───── DATASET CONTENT

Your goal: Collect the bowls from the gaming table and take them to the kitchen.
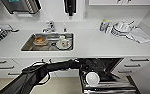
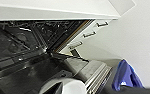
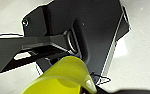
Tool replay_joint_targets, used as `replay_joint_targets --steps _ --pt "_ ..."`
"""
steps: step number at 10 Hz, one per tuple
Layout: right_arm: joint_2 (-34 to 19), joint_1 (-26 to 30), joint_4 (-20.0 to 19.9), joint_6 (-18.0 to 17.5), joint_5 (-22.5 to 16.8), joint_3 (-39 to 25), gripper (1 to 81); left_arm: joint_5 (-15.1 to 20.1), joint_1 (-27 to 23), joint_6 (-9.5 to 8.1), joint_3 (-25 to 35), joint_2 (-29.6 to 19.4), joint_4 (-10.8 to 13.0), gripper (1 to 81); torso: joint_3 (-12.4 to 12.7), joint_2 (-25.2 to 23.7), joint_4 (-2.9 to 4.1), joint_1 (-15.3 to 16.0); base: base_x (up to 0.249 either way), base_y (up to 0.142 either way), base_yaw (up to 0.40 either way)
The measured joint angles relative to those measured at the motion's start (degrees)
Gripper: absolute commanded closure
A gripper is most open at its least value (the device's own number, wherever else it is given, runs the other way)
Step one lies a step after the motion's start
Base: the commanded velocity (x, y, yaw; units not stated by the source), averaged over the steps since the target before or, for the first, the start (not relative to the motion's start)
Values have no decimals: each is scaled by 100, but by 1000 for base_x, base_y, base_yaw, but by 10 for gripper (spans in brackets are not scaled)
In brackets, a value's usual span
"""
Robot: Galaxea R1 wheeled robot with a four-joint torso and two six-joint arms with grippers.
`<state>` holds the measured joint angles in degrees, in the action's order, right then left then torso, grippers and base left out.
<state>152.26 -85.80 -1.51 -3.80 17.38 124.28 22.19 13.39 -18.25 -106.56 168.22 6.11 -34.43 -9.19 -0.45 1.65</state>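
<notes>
Left gripper (image 1: 87, 75) of mine is hovering over the open dishwasher (image 1: 108, 83) in the kitchen, pinching the white bowl (image 1: 92, 78), so delivery is underway; next I am needing a free rack spot just below to set it.

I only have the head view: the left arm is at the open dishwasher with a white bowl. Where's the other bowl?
Observer: The right wrist view has a yellow bowl close up against its camera.
Operator: Anything near the white one I'm missing?
Observer: In the left wrist view the white bowl is over the dishwasher door, and something blue lies off to one side of the door; I can't tell what it is.
</notes>
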Motion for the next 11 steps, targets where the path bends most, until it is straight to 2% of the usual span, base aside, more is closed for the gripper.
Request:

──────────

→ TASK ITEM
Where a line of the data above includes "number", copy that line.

→ THE COMPLETED TASK
steps: step number at 10 Hz, one per tuple
A gripper is most open at its least value (the device's own number, wherever else it is given, runs the other way)

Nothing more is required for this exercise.